# Equality of fouriers expression

1. Mar 23, 2010

### samreen

When we are resolving a periodic piecewise continuous function in a fouriers series of harmonic terms, as follows: f(x)= a0/2 +Σancos nΠx/L + Σ bnsin nΠx/L, period 2L

we are essentially expressing a sectionally discontinuous function (with finite no of such finite discontinuities, if at all) by a continuous function, arent we? As in the series is assuming the mean value of the the function at evry point, to define itself. Correct? So how does the equality hold, if you consider the definition rigorously? Im at a loss here :’(

2. Mar 23, 2010

### Eynstone

By Fejer's theorem, the series converges to (1/2)(f(x+) + f(x-)) at a discontinuity ( & not f(x)).

3. Mar 23, 2010

### samreen

exactly. thats what i mean by 'assuming mean value at every point'. so the series IS defined at discontinuous points of the function, or points of no definition. so i return to my question: how does the equality hold?

4. Mar 29, 2010

### jostpuur

Your question "how does an equation hold?" is not very clear.

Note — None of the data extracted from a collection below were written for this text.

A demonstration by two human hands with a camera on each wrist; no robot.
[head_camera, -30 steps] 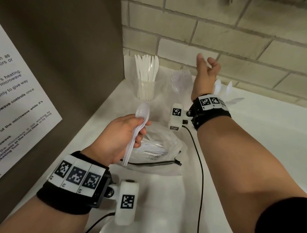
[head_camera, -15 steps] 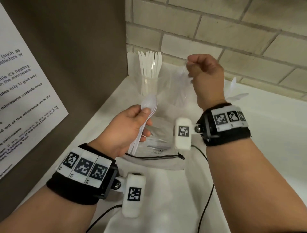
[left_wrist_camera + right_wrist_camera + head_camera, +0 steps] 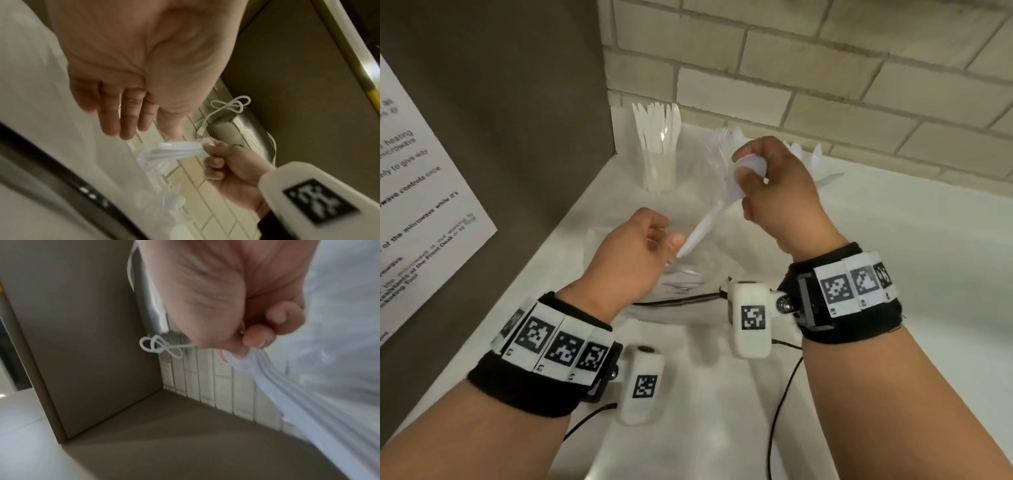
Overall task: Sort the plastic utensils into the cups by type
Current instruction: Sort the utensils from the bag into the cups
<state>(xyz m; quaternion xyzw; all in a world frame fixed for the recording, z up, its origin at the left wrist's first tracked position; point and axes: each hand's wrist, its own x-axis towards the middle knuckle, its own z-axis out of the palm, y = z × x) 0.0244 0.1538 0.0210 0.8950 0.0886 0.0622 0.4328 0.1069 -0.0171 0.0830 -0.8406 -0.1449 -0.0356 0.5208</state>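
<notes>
A dark brown panel is standing along the left side, with a printed paper notice hanging on it, its text cut off at the frame edge. A white counter is running from that panel to the right, and a pale brick wall is rising behind it.

In the back corner a clear cup is holding white plastic knives upright. Just to the right of it, forks are sticking up from what looks like a second clear cup, though the cup itself is hard to make out against the white surface.

The left hand is hanging relaxed over a clear plastic bag lying on the counter, fingers loosely extended and gripping nothing; its thumb is lying close to the handle ends of the spoons, and contact cannot be told.

The right hand is pinching a bundle of white spoons at their bowls, thumb and curled fingers closed around them, handles slanting down towards the left hand. The exact count is blurred.

Behind the right hand, more white utensils are partly hidden, and their type is unclear.
</notes>
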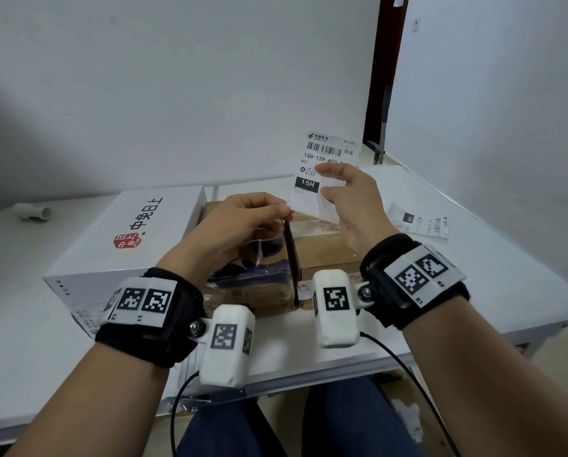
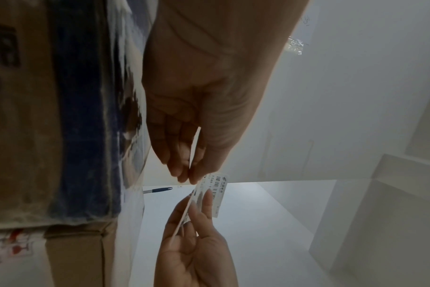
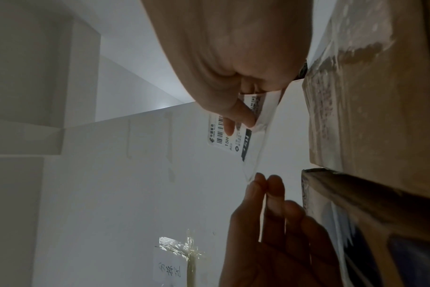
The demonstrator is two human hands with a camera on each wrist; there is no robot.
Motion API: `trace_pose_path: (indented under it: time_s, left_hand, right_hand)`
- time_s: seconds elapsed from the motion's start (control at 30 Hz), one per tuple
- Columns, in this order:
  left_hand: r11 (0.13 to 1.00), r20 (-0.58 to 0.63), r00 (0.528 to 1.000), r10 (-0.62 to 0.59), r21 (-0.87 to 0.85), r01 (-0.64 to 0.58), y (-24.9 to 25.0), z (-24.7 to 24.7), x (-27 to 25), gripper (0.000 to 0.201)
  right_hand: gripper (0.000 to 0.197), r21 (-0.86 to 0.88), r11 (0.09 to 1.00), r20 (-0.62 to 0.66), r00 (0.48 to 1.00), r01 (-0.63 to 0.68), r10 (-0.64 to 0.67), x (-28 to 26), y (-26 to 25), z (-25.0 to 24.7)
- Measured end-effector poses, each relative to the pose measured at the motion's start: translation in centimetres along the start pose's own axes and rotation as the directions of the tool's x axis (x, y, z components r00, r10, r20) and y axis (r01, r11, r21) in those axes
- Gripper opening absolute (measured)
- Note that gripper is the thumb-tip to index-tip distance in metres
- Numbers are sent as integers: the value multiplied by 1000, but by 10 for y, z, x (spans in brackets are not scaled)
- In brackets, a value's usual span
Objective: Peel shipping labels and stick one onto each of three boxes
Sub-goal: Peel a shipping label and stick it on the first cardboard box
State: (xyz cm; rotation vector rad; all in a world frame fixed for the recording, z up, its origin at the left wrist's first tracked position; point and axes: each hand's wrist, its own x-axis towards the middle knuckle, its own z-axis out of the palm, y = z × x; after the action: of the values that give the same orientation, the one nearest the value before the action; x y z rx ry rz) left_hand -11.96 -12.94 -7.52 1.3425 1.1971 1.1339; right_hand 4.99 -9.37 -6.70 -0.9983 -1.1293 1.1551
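Observation:
I hold a white shipping label [image 1: 328,156] with a barcode upright above the boxes. My right hand [image 1: 325,181] pinches its middle between thumb and fingers. My left hand [image 1: 284,211] pinches the lower left corner, where the thin backing [image 3: 257,155] spreads away from the label [image 3: 233,139]. In the left wrist view the label [image 2: 220,187] shows edge-on between both hands. Below stand a white box [image 1: 137,232] with a red logo, a brown box with blue print [image 1: 259,278], and a plain brown box [image 1: 322,249].
More labels [image 1: 421,221] lie on the white table [image 1: 490,265] to the right of the boxes. A white tube piece [image 1: 32,212] lies far left. A pen [image 2: 157,190] lies beyond the boxes. White walls close off the back and right.

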Motion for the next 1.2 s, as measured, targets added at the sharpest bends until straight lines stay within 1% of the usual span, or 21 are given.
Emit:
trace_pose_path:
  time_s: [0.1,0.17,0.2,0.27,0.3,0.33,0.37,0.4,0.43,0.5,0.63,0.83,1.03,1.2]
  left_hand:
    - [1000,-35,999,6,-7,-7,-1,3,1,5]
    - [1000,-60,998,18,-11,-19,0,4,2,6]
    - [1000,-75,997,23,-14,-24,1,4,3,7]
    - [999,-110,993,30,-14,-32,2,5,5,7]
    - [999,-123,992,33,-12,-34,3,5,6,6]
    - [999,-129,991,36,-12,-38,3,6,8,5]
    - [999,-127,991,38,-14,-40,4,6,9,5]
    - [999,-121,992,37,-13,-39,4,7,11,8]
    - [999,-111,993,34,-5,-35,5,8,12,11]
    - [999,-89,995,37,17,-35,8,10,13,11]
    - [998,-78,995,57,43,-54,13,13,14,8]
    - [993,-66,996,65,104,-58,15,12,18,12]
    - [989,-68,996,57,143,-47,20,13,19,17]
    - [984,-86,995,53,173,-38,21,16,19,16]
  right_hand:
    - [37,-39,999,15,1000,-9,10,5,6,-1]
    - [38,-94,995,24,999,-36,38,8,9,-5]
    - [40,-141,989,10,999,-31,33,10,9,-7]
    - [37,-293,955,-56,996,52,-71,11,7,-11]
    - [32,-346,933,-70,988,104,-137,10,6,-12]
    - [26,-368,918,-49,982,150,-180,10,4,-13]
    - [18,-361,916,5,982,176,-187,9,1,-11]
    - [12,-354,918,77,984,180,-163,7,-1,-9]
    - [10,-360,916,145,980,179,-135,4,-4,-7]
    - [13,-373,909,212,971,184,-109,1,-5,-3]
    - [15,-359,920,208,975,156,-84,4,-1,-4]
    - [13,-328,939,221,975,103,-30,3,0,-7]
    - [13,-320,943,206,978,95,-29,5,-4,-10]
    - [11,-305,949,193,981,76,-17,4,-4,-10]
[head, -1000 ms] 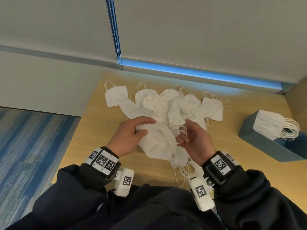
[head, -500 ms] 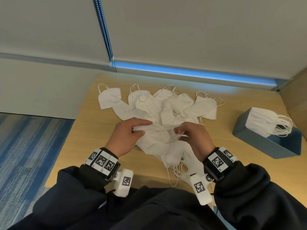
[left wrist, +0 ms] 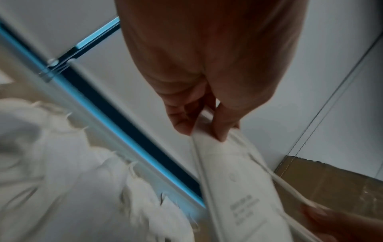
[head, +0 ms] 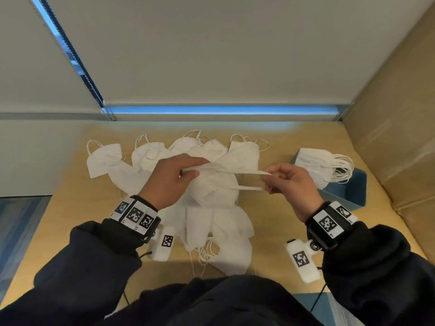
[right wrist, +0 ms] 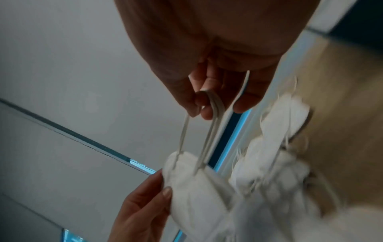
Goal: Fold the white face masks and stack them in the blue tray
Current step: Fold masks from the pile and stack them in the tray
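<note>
Head view, table [head: 70, 208]: a light wooden top runs from the window blind at the far edge to the person's dark sleeves at the near edge.
Loose masks [head: 150, 156]: a spread of unfolded white face masks lies across the middle of the table, overlapping, ear loops trailing; more of them lie under and nearer than the hands.
Blue tray [head: 353, 191]: stands on the table at the right, beside the padded wall panel.
Stacked masks [head: 315, 165]: a pile of folded white masks sits in the tray, loops hanging over its far right side.
Held mask [head: 211, 184]: raised above the pile between both hands, folded flat; the left wrist view shows printed lettering on its face [left wrist: 244, 208].
Left hand [head: 169, 182]: thumb and fingers pinch the mask's left end; the wrist view shows fingertips [left wrist: 221, 131] closed on its edge.
Right hand [head: 292, 184]: fingers curled, pinching the mask's right edge and its ear loops.
Ear loops [right wrist: 211, 104]: hooked over the right hand's fingers and stretched taut back to the mask body.
</note>
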`<move>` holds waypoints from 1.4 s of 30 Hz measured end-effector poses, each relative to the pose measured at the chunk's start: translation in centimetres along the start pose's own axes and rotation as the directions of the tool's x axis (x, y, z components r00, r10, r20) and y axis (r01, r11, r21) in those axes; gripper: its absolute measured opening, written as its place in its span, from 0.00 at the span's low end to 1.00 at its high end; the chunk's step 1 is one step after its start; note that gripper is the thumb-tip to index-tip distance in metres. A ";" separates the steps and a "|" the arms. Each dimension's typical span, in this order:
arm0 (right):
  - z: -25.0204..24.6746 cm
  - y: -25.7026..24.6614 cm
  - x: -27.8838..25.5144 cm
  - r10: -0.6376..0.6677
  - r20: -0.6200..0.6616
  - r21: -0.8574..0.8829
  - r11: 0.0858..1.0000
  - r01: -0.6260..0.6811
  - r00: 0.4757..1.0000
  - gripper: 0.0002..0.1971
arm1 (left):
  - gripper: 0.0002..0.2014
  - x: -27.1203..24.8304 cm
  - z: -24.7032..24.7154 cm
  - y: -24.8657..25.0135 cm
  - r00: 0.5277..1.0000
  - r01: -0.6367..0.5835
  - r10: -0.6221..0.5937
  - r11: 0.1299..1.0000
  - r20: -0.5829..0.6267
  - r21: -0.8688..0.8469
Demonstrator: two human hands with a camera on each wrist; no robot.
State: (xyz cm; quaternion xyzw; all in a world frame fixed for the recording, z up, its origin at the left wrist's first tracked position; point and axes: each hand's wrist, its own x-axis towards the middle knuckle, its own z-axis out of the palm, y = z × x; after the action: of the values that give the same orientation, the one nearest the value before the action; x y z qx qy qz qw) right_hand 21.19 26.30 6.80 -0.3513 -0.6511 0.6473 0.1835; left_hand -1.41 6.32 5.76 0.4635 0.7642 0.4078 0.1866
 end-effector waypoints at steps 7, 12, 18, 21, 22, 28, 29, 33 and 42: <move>-8.3 -2.6 1.2 -0.125 -0.104 0.084 0.987 0.134 0.987 0.05 | 0.13 7.7 4.5 7.0 0.969 -0.231 0.238 0.968 -0.063 0.099; -15.4 -2.6 1.6 -0.116 -0.357 0.149 0.973 0.179 0.927 0.06 | 0.12 12.9 11.8 11.3 0.932 -0.353 0.360 0.929 -0.049 0.112; -21.6 1.4 3.1 -0.022 -0.390 0.010 1.000 0.028 0.920 0.07 | 0.13 18.4 19.7 13.2 0.909 -0.391 0.355 0.908 0.219 0.152; -23.1 4.2 3.8 -0.049 -0.403 -0.224 0.974 -0.046 0.914 0.07 | 0.15 18.9 23.1 12.4 0.876 -0.382 0.265 0.891 0.403 0.244; -23.5 4.8 4.1 -0.080 -0.386 -0.305 0.951 -0.046 0.919 0.07 | 0.16 18.9 23.9 12.0 0.866 -0.376 0.231 0.885 0.443 0.275; -24.3 6.6 6.0 -0.077 -0.267 -0.576 0.812 -0.095 0.961 0.05 | 0.19 19.1 26.0 10.1 0.894 -0.375 0.221 0.845 0.390 0.382; -24.3 6.7 6.5 -0.076 -0.271 -0.588 0.803 -0.103 0.960 0.06 | 0.19 19.3 26.0 9.9 0.906 -0.364 0.226 0.846 0.357 0.389; -23.7 5.9 7.1 -0.109 -0.364 -0.532 0.840 -0.110 0.925 0.09 | 0.15 19.3 25.1 9.6 0.946 -0.287 0.211 0.896 0.244 0.338; -13.0 3.0 3.2 -0.215 -0.115 -0.240 0.953 0.183 0.970 0.05 | 0.05 7.9 15.9 6.7 0.987 0.029 -0.032 0.999 -0.157 -0.023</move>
State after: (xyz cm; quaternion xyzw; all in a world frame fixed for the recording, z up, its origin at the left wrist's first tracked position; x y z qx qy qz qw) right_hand 28.66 37.57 4.42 -0.3470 -0.7386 0.5204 0.2515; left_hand 8.93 21.84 2.36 0.4160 0.7793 0.4483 0.1368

It holds so that the left and right side are equal?

Anyway, if you were interested in some rigor assumptions that guarantee the convergence, here's something:

http://mathworld.wolfram.com/DirichletFourierSeriesConditions.html

When I read about convergence from one book, it used an assumption about bounded variation property, but it could be it is the same thing as this finite number of extrema property. You can formulate the assumptions in different ways.

5. Mar 29, 2010

### Mute

A sum of infinitely many analytic functions may indeed by a non-analytic function. This is the crux of how a partition function in statistical mechanics can represent more than one phase.

Of course, this doesn't necessarily resolve your question, because, for example, it is well known that at the discontinuous points the fourier series overshoots the value of one by some amount. This is known as the Gibbs phenomenon.

In any event, it may be best to consider the fourier series not as being equal to the original function, but as being a representation of it, which turns out to be perfect for continuous functions but has some imperfections for discontinuous ones.

6. Mar 29, 2010

### jbunniii

Very simple, equality does NOT hold at points of discontinuity. That is, if

$$a_n = \int f(x) e^{-inx} dx$$

it isn't necessarily true that

$$f(x) = \sum_n a_n e^{inx}$$

for all $x$.

In fact, it isn't necessarily true if $f$ is continuous. The best that can be said in general is that if $f$ is continuous (or more generally, $f \in L^p$ for some $1 < p < \infty)$, then its Fourier series converges to $f(x)$ for almost every $x$. That result was not known until the 1960s (Carleson's theorem).

Last edited: Mar 29, 2010
7. Mar 29, 2010

### jostpuur

You shouldn't state claims like this. You never know if there is still something that you don't know about yet.

There exist assumptions which will guarantee point wise convergence too. If $f$ is continuous and has the bounded variation property at some environment of $x_0$, then the Fourier inverse transform will converge towards the value $f(x_0)$.

8. Mar 29, 2010

### jbunniii

I should have worded it more carefully. Here is what I meant to say: Even a continuous function isn't guaranteed (without further assumptions) to have a pointwise convergent Fourier series, although almost-everywhere convergence is guaranteed by Carleson-Hunt.

9. Mar 30, 2010

### samreen

i looked up the bit about the overshoot (gibbs penomenon)..thanks, was interesting. and i'm absolutely sure about the answer to my question now. thanks again, everyone! the equality does NOT hold rigorously, if you want to be a purist about it. in fact, i went back and looked up quite a few books which have chosen to do away with the equality, and instead represent the series by an approximation ( as in ~ rather than =). look up Ross, if thats a help.